Would you enjoy punching a tank? The answer is probably no. And knights aren’t just tanks, and they’re not just good at wielding swords. There’s an entire hand to hand and grappling system for knights in armor, and they were usually trained to handle multiple weapon types. So, if you unarmed fighter can manage to get rid of the sword or get themselves into a tight quarters environment where the blade is more of a liability than a help, they’ll still have to deal with an armored opponent capable of punching their lights out.

There needs to be a strong contextual reason in your narrative for the unarmored character to even think about engaging in what amounts to an almost certain suicide by sword. Even then, if they must fight, there’s no reason to battle this armored character on their opponent’s terms or the ground which benefits the armored character. The armored character has every advantage, there’s no reason to give them more.

One of the issues with the way fiction writers approach arms and armor is they think of them like accessories, a trait you give one character to differentiate them from the others. Arms and armor are really about taking an advantage over your opponent, about getting the upper hand, and bettering your own odds of survival. You bring a knife to a fist fight because you want to win, not because you want to fight fair. There’s no fighting fair when your life is at stake.

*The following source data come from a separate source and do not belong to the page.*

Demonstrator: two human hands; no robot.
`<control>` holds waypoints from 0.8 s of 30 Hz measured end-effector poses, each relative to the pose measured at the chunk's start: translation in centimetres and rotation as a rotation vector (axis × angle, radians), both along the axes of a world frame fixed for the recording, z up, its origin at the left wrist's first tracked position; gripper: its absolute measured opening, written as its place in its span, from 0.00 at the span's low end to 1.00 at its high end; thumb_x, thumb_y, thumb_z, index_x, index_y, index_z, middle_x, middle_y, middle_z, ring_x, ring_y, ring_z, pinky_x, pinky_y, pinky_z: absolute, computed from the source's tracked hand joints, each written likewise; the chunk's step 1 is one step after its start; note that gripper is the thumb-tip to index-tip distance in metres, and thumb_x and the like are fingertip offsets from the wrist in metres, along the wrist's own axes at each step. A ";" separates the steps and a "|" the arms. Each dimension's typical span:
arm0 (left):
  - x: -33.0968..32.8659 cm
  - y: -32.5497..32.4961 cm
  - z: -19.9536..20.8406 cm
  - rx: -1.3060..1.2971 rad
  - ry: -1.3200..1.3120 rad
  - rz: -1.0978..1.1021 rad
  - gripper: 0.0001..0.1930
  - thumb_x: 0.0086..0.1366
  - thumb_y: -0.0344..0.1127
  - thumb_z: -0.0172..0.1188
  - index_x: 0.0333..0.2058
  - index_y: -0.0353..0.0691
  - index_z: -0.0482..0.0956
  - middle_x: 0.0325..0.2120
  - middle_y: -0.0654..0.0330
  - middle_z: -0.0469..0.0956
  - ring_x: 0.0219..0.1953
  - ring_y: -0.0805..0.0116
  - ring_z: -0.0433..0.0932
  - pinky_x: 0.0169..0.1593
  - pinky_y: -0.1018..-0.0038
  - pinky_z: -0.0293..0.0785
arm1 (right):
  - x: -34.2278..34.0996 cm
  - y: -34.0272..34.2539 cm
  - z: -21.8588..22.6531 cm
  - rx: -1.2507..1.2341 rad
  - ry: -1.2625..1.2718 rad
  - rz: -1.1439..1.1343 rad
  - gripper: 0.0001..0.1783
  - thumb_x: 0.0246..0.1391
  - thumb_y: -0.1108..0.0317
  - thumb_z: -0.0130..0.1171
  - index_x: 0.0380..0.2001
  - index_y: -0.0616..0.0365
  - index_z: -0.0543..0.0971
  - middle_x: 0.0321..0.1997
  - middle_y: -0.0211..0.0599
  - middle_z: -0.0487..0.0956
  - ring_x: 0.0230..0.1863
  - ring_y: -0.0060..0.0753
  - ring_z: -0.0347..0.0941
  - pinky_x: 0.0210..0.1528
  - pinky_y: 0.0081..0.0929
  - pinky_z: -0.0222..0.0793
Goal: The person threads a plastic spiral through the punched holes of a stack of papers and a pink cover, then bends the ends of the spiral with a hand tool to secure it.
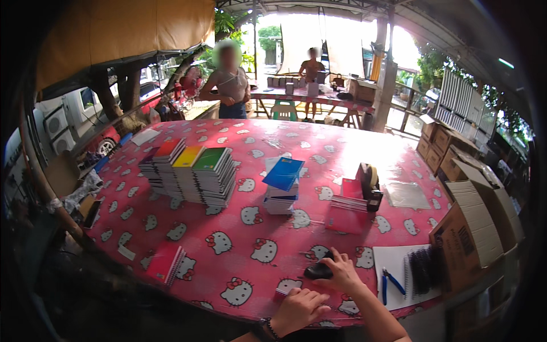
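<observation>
Fingers of my right hand (340, 273) reach around the right end of a small black tool (317, 271) on the worktop (205, 279), thumb on its near side; they are part spread, and I cannot tell whether they grip it. My left hand (300, 311) lies nearer me and left of that tool, palm down, fingers loosely bent over what looks like a small red notebook (280, 294), mostly hidden; I cannot tell if they pinch it.

I judge the tool hard, fairly light and smooth enough to slide, best held across its rounded back with thumb and fingers opposed. The notebook should be light and bendy, easily creased, so its edge near the binding seems the safer hold.

Right of the tool lie blue-handled pliers (384, 289) and black coils (421, 271); beyond it, to the left, stands a blue-topped notebook stack (282, 188).
</observation>
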State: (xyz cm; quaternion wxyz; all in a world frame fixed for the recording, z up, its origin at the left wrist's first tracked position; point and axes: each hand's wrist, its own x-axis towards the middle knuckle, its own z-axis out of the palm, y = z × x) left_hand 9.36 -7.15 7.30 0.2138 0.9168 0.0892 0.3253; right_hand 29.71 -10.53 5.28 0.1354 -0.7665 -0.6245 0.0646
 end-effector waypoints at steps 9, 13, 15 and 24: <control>-0.3 0.5 -0.2 0.011 0.117 -0.037 0.09 0.59 0.43 0.60 0.30 0.45 0.76 0.26 0.67 0.76 0.33 0.69 0.76 0.42 0.71 0.65 | 5.7 0.5 14.2 1.011 0.869 0.197 0.31 0.56 0.40 0.49 0.49 0.56 0.70 0.37 0.39 0.76 0.33 0.29 0.72 0.34 0.27 0.69; 0.1 0.3 1.0 -0.082 0.026 -0.045 0.10 0.59 0.44 0.60 0.29 0.45 0.76 0.25 0.66 0.76 0.33 0.69 0.76 0.43 0.70 0.64 | 10.1 0.7 12.5 0.937 1.069 -0.027 0.22 0.59 0.50 0.51 0.41 0.59 0.74 0.35 0.39 0.78 0.29 0.26 0.73 0.31 0.25 0.69; -0.3 0.3 -0.1 -0.098 0.102 -0.034 0.10 0.58 0.45 0.60 0.31 0.46 0.77 0.26 0.66 0.76 0.33 0.68 0.76 0.45 0.69 0.64 | 8.6 1.6 8.9 0.605 0.801 -0.066 0.19 0.54 0.57 0.59 0.41 0.60 0.75 0.38 0.40 0.78 0.35 0.29 0.74 0.39 0.28 0.70; -1.2 1.3 0.0 -0.028 0.092 -0.045 0.10 0.56 0.44 0.63 0.33 0.49 0.78 0.27 0.70 0.77 0.34 0.72 0.76 0.60 0.55 0.53 | -0.9 0.6 1.7 0.067 0.106 -0.002 0.37 0.36 0.40 0.67 0.50 0.43 0.74 0.65 0.44 0.61 0.63 0.57 0.54 0.59 0.51 0.59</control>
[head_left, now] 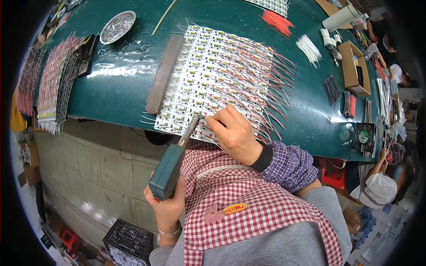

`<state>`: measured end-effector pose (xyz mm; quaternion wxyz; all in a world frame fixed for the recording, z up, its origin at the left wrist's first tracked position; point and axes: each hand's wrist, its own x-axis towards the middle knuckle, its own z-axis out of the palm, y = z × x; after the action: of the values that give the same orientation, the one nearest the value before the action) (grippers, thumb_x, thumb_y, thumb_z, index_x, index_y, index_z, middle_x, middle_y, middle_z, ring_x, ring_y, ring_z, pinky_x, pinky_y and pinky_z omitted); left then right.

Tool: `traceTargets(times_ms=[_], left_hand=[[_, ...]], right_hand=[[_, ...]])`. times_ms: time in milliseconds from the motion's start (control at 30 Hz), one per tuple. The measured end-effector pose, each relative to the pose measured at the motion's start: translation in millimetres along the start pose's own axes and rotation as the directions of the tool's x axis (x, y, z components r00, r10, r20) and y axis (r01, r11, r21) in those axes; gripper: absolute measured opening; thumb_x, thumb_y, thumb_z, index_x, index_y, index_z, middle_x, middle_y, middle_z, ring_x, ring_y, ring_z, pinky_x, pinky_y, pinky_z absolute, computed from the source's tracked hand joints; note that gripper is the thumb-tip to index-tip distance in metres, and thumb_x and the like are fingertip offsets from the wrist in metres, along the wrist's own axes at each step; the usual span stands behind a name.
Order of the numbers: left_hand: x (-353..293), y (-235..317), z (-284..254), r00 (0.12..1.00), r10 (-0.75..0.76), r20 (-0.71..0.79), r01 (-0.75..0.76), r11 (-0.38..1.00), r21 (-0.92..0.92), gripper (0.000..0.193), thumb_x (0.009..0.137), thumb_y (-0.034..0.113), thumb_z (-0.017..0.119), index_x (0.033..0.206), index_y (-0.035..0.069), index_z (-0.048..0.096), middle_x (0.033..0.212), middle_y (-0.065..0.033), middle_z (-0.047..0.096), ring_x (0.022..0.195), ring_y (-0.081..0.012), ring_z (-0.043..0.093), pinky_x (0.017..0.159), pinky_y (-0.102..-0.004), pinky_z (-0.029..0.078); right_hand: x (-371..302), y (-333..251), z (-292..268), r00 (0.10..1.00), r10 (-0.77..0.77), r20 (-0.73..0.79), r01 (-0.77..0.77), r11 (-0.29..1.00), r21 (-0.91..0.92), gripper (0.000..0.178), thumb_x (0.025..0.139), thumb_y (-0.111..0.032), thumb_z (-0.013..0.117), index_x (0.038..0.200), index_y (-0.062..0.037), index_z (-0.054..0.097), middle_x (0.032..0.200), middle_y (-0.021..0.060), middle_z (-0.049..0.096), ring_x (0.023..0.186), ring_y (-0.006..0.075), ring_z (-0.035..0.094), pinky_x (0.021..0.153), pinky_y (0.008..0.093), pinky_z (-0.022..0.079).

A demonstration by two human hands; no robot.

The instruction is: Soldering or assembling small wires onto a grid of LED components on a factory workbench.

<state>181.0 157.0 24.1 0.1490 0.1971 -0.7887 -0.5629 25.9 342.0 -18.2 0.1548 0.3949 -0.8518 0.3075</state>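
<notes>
My left hand [167, 203] is wrapped round the handle end of a dark green soldering gun [168, 170]. The gun's metal tip points up and touches or nearly touches the near edge of a white circuit board panel [184, 73]. Just right of that tip, my right hand [233, 135] rests over the panel with thumb and fingers pinched together. Whatever they pinch is too small to make out. Rows of small yellow-topped components cover the panel, and many red and white wires [277, 84] fan out over its right side.
A brown bar [164, 75] lies along the panel's left edge. On the green table [115, 84] are a metal bowl [117, 27], bundles of red wires [277, 23], white wires [309, 49] and black wires [331, 89], and a cardboard box [355, 68]. Wired panels [57, 84] hang at left. Co-workers sit at right.
</notes>
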Motion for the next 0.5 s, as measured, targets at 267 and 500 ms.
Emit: traceTargets(times_ms=[267, 500], left_hand=[[-4, -2, -2, 0.997, 0.071, -0.01, -0.07, 0.992, 0.101, 0.022, 0.08, 0.001, 0.079, 0.097, -0.005, 0.066, 0.085, -0.0086, 0.067, 0.069, -0.0144, 0.063, 0.061, -0.0286, 0.048], [-12, -12, -11, 1.0, 0.002, -0.014, -0.001, 0.998, 0.059, 0.021, 0.082, -0.003, 0.078, 0.099, -0.006, 0.065, 0.085, -0.0067, 0.067, 0.064, -0.0096, 0.058, 0.055, -0.0254, 0.046]], right_hand=[[-1, -1, 0, 1.0, 0.002, 0.002, -0.002, 1.0, 0.004, 0.025, 0.076, -0.002, 0.062, 0.101, 0.0029, 0.064, 0.09, 0.0099, 0.054, 0.086, 0.0258, 0.054, 0.072, 0.0339, 0.05], [-1, -2, 0, 1.0, 0.019, 0.004, -0.019, 1.0, 0.014, 0.024, 0.078, -0.001, 0.061, 0.101, 0.0023, 0.064, 0.091, 0.01, 0.055, 0.086, 0.0262, 0.055, 0.071, 0.0347, 0.05]])
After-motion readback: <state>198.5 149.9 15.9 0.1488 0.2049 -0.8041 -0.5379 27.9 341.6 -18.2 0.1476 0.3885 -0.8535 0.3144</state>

The problem for the unarmed fighter is that a even decent swordsman, or a poor one, has the means to keep them at a range where they can do nothing while the swordsman slices them to ribbons. The armor ensures that even if they do get successfully themselves past the blade without dying (a challenge all by itself) then their attacks won’t do much. The steel will hurt them more than their blows will hurt the swordsman. Their lack of armor means that any blow the sword lands has the potential to be fatal, even if the wound is not deep. A sword doesn’t need more than an inch of penetration to land a killing blow. Once someone starts poking holes in your muscles, they stop working. The unarmed/unarmored fighter has to be better than perfect to succeed where the armored swordsmen can be merely okay to not great, and even then the unarmed fighter will likely still die.

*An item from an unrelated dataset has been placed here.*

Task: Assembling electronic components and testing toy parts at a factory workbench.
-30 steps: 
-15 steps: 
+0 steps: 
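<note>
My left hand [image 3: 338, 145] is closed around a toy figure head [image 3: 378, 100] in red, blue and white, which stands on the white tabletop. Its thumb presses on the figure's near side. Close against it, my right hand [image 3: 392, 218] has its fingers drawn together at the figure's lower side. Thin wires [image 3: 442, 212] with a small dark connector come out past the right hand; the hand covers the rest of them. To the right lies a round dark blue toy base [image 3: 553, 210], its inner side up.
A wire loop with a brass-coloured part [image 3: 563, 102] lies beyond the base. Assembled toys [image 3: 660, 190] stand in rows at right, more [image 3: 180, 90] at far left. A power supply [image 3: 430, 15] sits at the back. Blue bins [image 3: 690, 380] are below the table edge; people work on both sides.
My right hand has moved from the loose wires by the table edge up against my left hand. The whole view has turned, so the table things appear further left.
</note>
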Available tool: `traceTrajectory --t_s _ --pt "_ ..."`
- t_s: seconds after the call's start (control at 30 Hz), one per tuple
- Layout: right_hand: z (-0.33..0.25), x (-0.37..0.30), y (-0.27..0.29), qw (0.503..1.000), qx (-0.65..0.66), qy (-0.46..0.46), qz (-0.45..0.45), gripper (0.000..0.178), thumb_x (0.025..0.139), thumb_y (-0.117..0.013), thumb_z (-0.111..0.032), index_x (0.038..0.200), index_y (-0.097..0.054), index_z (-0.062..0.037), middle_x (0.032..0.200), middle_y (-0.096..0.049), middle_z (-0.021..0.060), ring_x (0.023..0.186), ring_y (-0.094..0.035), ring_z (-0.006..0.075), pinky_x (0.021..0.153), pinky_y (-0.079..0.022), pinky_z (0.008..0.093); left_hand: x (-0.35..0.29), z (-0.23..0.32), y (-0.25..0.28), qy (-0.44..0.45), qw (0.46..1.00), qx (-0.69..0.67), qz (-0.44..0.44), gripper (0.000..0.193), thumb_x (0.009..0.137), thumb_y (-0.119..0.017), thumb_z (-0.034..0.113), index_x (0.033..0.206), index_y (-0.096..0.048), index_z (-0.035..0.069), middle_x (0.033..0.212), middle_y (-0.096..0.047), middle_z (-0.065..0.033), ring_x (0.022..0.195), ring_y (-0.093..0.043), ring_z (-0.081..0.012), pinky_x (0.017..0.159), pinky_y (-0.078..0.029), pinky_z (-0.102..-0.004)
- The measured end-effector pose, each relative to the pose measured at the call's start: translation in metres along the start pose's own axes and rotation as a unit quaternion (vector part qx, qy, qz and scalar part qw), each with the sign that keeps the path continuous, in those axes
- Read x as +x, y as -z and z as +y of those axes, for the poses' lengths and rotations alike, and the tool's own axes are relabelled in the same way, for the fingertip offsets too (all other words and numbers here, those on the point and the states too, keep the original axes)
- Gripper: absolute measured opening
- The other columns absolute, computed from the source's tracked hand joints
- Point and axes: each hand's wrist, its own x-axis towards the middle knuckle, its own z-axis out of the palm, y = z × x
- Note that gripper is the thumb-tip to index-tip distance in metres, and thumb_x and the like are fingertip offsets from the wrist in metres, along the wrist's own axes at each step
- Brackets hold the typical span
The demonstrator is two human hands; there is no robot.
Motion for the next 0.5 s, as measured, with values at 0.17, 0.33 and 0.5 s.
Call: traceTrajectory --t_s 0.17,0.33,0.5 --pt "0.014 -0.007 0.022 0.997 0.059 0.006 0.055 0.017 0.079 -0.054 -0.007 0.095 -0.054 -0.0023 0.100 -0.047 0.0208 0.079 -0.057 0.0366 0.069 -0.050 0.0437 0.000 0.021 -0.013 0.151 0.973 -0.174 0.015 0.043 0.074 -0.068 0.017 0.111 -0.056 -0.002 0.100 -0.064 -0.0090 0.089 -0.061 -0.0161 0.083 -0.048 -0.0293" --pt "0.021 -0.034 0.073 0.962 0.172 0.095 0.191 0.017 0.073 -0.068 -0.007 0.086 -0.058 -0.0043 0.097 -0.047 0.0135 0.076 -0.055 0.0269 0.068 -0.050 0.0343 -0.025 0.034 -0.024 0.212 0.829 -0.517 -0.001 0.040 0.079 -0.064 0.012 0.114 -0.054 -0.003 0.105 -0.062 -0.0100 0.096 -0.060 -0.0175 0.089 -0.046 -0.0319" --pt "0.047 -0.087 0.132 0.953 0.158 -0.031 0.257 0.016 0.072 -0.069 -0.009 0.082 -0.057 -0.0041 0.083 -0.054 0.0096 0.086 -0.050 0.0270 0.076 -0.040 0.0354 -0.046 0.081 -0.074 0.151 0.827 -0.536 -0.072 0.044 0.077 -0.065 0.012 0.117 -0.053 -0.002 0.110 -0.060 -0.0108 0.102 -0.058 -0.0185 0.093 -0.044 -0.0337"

None of this means impossible, it just means you’re going to have to work really goddamn hard to sell the sequence. This is where the Jackie Chan advice is helpful because you don’t need your character to win in order to cement them as a badass in your audience’s imagination. A chase scene can be as exciting as a fight scene, and a chase scene can easily transition into a fight scene. It’s important to know when your character is outmatched for the sake of your own narrative tension, so you don’t blow your story on a one off in a desperate need to prove yourself. Running from the guy who brought the gun to the knife fight, especially when he had the presence of mind to draw before the knifer could get in range, is having a sense of self-preservation. A sense of self-preservation and threat assessment are important skills for any trained fighter to possess.